**YOUR OBJECTIVE:**
Every line in the data below that includes "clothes" belongs in the answer, copied as it stands.

(Data items)
·····

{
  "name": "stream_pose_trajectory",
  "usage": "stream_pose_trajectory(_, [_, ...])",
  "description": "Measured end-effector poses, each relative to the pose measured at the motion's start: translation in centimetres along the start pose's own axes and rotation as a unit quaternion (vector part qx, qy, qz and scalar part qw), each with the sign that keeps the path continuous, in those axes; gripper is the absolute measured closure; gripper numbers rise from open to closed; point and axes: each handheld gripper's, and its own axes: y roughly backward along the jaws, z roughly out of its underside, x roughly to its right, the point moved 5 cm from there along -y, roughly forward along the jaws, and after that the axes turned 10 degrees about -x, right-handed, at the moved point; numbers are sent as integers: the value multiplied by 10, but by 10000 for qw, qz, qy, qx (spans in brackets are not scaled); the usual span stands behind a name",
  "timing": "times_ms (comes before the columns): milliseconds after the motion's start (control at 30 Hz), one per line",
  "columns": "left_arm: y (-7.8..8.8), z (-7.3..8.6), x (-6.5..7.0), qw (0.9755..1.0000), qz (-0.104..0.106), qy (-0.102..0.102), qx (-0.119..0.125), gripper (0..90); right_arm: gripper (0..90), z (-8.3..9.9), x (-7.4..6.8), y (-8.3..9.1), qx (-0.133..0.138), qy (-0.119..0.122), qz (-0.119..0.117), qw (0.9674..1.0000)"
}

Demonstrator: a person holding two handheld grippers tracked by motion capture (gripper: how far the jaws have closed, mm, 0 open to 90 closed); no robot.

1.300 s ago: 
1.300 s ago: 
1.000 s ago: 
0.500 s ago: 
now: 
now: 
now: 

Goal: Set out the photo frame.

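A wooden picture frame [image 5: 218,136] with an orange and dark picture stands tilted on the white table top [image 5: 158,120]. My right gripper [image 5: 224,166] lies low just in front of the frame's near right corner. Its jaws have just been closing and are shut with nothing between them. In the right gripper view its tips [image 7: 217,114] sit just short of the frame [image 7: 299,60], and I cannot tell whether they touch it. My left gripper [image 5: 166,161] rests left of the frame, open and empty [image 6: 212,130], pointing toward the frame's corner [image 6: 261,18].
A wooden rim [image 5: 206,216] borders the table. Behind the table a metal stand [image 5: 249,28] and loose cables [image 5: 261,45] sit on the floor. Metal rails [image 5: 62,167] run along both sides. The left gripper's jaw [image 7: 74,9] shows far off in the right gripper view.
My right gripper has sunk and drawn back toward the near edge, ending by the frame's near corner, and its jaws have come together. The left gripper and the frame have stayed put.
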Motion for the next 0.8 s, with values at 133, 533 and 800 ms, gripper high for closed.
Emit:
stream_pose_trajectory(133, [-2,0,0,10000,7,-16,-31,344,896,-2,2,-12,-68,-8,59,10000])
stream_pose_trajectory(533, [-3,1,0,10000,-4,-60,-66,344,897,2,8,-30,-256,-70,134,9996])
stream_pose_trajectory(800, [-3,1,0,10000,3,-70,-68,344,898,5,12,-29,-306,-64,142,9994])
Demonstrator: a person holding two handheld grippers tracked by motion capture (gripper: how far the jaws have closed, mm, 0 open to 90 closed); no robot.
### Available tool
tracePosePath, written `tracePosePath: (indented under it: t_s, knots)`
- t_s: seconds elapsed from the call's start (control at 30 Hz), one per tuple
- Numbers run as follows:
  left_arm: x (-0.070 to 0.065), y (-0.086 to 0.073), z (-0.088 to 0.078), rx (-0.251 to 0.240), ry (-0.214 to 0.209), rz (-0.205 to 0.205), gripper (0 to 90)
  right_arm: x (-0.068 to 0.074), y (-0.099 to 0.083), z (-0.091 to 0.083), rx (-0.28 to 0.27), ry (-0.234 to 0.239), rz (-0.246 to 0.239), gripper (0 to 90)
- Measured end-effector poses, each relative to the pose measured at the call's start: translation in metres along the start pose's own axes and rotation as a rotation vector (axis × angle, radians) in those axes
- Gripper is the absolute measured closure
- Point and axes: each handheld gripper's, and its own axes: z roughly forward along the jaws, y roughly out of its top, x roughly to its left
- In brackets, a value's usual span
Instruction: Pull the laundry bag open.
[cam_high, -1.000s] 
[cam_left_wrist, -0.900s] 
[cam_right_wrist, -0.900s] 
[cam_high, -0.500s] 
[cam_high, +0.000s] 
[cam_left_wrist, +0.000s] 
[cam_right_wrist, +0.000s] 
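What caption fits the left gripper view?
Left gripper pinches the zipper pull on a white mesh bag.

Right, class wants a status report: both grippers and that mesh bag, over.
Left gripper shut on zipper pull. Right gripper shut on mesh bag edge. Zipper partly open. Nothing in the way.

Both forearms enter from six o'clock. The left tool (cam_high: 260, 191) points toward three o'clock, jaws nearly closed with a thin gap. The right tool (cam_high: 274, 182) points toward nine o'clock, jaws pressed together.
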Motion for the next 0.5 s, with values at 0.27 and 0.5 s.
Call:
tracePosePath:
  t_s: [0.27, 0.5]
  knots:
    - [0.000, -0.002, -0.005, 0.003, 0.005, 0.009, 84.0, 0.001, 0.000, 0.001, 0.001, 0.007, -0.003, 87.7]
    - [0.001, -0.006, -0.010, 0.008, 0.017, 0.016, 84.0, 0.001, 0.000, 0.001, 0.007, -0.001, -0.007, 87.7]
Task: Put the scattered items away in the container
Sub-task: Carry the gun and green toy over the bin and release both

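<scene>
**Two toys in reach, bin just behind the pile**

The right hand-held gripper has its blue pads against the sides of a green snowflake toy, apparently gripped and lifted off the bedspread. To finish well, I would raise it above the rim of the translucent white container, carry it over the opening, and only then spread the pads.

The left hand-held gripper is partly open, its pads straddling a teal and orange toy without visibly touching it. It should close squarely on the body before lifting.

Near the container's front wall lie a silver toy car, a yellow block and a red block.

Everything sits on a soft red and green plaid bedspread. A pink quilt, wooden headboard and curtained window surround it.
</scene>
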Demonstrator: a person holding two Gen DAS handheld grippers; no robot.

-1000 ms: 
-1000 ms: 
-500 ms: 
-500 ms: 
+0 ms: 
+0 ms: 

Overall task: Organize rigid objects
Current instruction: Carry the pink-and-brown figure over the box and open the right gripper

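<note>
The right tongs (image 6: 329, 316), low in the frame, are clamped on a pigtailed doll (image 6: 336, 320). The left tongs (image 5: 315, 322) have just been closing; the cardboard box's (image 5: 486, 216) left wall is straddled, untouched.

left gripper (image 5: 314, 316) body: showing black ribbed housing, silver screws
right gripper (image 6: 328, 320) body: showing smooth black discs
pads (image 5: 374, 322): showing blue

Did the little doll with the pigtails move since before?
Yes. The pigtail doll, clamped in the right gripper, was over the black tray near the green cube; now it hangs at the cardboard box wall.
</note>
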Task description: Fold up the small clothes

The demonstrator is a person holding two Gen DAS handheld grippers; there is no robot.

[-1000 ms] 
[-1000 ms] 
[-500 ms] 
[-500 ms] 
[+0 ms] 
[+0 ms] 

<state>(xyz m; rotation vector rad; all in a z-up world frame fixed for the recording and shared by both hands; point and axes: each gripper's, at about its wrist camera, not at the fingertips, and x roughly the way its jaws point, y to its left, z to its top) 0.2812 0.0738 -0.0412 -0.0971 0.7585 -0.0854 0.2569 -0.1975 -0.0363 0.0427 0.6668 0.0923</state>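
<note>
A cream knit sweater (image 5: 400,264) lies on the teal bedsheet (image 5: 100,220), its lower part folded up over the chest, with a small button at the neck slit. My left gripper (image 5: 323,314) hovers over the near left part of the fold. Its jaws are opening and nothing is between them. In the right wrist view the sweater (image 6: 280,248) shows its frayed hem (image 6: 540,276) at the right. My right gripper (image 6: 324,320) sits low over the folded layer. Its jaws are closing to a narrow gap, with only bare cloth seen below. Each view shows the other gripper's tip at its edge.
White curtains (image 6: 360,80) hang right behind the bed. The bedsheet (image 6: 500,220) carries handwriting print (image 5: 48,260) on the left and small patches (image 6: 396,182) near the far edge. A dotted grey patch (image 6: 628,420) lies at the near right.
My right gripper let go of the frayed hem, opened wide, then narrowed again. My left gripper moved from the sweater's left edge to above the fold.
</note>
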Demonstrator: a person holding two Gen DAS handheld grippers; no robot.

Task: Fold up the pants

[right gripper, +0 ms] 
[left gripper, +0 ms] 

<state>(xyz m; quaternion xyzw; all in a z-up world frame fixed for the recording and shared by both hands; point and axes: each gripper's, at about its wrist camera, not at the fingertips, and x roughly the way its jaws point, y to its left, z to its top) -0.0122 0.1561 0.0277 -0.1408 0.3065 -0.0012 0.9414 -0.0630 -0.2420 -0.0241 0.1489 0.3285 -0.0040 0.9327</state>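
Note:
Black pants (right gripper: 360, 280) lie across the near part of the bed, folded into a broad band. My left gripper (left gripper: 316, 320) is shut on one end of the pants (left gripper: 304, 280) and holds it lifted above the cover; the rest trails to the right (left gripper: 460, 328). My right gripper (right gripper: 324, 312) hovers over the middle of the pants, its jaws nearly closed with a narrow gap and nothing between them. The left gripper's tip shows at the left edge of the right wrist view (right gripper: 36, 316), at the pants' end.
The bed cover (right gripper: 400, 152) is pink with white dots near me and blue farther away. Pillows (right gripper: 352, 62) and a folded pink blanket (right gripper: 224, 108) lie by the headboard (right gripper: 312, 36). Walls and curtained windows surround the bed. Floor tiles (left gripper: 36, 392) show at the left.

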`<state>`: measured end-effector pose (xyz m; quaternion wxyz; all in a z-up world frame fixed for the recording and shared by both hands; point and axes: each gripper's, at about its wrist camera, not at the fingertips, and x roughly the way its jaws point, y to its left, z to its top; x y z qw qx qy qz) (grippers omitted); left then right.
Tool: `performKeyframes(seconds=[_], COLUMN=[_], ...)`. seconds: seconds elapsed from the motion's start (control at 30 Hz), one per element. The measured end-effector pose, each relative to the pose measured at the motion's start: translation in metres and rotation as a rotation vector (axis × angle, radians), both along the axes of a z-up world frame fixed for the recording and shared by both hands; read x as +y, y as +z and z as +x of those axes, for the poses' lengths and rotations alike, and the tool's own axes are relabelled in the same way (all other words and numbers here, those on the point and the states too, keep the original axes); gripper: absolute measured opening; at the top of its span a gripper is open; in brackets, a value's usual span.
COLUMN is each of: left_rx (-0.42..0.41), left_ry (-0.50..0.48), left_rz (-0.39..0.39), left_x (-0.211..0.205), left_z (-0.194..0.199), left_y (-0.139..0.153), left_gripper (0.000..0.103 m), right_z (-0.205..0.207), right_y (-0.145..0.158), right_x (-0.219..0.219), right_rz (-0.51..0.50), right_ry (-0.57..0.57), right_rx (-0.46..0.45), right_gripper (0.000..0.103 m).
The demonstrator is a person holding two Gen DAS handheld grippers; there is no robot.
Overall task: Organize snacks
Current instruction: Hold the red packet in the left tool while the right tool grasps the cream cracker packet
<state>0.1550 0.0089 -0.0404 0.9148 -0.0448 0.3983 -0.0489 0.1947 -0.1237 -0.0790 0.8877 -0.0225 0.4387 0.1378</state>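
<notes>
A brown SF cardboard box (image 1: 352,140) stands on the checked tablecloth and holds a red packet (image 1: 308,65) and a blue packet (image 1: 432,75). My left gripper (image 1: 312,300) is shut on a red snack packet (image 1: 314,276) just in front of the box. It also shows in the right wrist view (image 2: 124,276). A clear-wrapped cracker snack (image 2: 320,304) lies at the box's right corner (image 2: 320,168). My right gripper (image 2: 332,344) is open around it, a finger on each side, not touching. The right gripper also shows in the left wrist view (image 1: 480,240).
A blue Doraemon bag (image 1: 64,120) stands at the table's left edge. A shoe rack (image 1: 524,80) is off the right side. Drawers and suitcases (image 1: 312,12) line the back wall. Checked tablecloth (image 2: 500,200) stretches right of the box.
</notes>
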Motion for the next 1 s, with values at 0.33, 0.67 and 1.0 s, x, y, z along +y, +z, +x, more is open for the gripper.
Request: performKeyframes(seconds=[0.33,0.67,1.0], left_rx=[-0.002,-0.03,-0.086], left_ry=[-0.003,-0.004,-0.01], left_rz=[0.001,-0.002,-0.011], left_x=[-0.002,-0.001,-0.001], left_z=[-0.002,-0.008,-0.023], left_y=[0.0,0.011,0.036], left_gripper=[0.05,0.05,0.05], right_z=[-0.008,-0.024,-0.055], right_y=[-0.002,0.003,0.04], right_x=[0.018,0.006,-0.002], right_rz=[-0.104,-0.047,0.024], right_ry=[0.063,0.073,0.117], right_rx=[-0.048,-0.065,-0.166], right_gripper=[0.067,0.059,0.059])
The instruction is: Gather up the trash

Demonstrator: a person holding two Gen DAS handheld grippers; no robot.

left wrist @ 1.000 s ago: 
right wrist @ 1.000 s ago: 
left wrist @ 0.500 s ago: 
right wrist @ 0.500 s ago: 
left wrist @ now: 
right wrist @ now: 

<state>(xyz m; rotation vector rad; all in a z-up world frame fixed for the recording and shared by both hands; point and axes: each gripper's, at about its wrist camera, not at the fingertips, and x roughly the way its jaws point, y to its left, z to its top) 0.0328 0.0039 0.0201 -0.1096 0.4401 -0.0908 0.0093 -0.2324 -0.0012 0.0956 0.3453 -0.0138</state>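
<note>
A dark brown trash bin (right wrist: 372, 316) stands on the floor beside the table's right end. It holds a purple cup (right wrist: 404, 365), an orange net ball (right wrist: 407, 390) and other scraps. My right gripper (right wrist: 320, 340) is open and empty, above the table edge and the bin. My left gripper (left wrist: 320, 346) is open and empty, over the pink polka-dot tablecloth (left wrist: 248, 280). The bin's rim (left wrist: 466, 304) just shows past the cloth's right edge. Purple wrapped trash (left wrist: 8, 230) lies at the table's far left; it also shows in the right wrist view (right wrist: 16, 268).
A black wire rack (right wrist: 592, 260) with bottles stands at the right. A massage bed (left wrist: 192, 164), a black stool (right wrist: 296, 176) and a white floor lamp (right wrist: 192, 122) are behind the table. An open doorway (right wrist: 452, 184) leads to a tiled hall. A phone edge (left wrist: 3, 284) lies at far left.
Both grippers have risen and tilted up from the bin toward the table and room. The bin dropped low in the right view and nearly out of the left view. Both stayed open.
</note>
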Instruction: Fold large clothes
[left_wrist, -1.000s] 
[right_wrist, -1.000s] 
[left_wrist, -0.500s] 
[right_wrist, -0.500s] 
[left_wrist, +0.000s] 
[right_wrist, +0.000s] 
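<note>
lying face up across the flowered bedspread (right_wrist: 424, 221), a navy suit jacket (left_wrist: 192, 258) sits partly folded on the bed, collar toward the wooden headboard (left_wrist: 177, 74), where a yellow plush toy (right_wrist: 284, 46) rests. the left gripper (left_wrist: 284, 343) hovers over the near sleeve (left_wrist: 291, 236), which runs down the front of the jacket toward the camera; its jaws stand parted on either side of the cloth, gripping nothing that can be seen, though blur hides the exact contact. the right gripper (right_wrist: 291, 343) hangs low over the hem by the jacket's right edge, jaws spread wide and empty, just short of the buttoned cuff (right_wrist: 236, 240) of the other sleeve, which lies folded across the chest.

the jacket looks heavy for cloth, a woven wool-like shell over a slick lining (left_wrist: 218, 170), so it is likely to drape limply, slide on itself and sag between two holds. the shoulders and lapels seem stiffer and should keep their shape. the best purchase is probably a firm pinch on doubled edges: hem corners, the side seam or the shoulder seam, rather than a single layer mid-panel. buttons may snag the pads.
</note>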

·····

**ANSWER SECTION:**
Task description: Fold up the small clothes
Instruction: Fold large clothes

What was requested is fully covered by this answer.